_TRY IT:_
Write out each line of the records that has "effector" in it.

[Stored records]
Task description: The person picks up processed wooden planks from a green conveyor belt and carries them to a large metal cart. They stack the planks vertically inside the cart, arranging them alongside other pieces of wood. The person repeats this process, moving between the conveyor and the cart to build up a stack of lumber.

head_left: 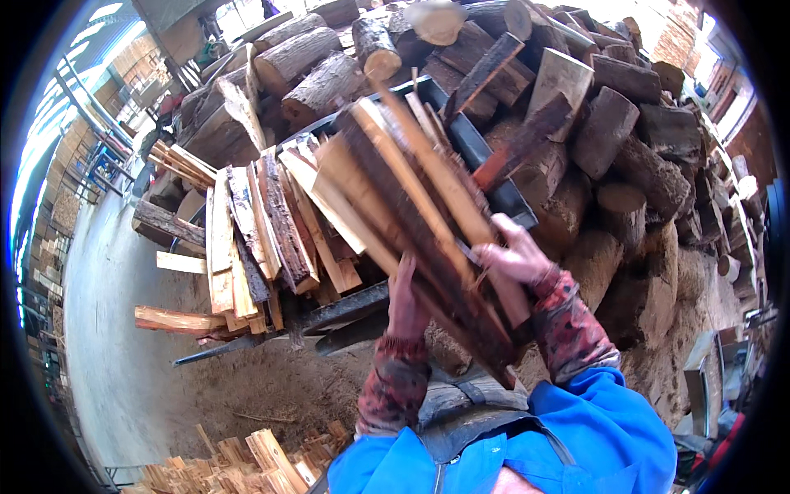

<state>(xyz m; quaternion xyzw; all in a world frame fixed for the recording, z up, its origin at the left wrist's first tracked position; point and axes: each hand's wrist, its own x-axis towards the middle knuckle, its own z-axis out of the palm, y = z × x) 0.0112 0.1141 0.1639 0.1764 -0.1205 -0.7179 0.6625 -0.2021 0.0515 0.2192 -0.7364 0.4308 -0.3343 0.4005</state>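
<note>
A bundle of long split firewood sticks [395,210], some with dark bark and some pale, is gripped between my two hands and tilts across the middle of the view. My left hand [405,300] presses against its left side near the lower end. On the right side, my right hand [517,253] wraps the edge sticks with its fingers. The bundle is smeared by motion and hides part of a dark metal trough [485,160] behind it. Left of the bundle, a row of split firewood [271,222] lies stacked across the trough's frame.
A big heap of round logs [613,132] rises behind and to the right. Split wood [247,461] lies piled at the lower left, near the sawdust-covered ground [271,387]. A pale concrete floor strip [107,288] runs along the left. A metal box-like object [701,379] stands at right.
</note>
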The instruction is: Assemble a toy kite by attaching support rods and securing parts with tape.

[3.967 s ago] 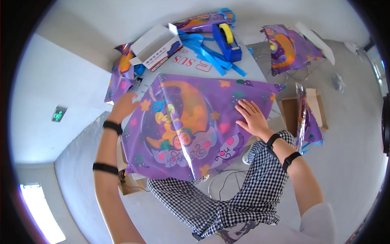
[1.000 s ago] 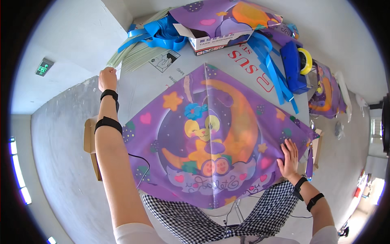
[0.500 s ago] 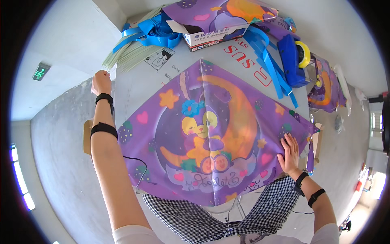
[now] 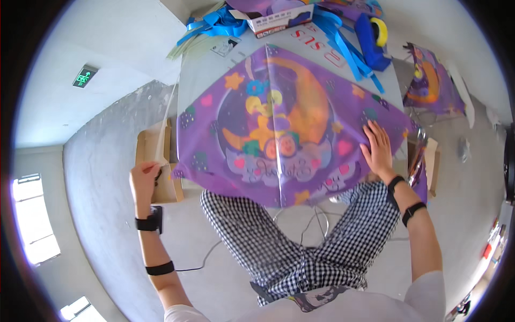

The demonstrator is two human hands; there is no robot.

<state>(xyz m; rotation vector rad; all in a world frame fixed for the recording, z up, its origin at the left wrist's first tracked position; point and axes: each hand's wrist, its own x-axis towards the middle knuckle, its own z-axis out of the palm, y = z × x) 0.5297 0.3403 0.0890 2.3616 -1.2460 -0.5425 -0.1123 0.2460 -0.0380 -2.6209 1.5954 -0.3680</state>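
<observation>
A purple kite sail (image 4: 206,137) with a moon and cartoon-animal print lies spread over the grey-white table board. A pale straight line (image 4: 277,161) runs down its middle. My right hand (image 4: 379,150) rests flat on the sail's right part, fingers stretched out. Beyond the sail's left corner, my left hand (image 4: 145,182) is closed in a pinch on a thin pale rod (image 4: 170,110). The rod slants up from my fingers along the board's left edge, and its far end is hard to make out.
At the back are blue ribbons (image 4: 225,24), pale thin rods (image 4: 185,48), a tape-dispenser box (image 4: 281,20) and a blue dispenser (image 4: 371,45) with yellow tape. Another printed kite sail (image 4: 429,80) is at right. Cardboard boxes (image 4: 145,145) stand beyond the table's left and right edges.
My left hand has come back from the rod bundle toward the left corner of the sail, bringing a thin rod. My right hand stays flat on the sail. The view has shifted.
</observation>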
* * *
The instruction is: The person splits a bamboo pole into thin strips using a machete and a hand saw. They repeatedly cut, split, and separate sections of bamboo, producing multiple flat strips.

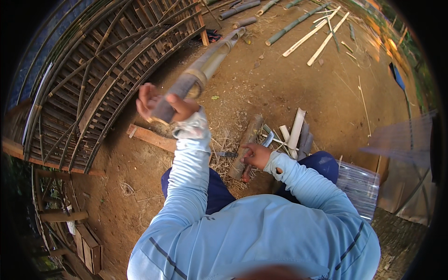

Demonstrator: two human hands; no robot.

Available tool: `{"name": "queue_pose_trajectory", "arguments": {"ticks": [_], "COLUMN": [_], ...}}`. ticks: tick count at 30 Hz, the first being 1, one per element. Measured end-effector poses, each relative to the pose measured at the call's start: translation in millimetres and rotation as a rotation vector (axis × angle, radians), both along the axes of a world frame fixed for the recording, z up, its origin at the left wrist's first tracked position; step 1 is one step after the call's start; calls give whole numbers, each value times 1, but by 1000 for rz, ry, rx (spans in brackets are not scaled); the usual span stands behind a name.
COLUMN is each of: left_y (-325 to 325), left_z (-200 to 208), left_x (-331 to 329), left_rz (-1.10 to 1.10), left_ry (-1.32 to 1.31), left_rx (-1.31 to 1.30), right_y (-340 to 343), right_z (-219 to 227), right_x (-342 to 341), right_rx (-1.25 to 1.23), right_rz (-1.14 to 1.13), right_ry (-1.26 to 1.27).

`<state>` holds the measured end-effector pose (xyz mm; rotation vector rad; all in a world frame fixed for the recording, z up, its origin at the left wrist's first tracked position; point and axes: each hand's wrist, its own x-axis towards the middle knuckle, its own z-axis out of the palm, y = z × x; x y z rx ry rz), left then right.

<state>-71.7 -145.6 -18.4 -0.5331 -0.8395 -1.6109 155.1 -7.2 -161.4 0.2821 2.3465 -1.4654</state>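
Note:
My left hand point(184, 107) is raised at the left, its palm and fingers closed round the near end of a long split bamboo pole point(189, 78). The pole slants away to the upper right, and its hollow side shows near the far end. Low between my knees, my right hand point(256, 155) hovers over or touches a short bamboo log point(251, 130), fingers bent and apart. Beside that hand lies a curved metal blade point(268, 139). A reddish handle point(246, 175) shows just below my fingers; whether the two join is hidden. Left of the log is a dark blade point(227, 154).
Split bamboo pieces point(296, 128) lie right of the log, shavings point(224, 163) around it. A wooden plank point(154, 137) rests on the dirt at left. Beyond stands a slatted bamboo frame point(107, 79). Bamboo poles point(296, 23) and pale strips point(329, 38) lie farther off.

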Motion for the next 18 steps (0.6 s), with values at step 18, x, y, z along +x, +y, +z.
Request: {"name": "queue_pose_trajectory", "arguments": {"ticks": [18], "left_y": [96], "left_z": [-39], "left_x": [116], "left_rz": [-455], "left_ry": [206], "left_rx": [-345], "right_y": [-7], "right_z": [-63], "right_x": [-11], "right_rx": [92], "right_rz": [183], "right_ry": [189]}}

_ANSWER TO THIS EXERCISE:_
Available tool: `{"name": "queue_pose_trajectory", "arguments": {"ticks": [_], "COLUMN": [_], ...}}`. ticks: tick count at 30 Hz, the first being 1, one per element. Measured end-effector poses, each relative to the pose measured at the call's start: translation in millimetres and rotation as a rotation vector (axis × angle, radians), both along the axes of a world frame fixed for the recording, z up, its origin at the left wrist's first tracked position; step 1 is one step after the call's start; calls give whole numbers, each value times 1, but by 1000 for rz, ry, rx (spans in brackets are not scaled); the usual span stands behind a name.
`<state>` holds the measured end-effector pose (xyz mm; rotation vector rad; all in a world frame fixed for the recording, z up, its origin at the left wrist's first tracked position; point and axes: each hand's wrist, its own x-axis towards the middle knuckle, its own z-axis out of the palm, y = z × x; x y z rx ry rz), left then right.

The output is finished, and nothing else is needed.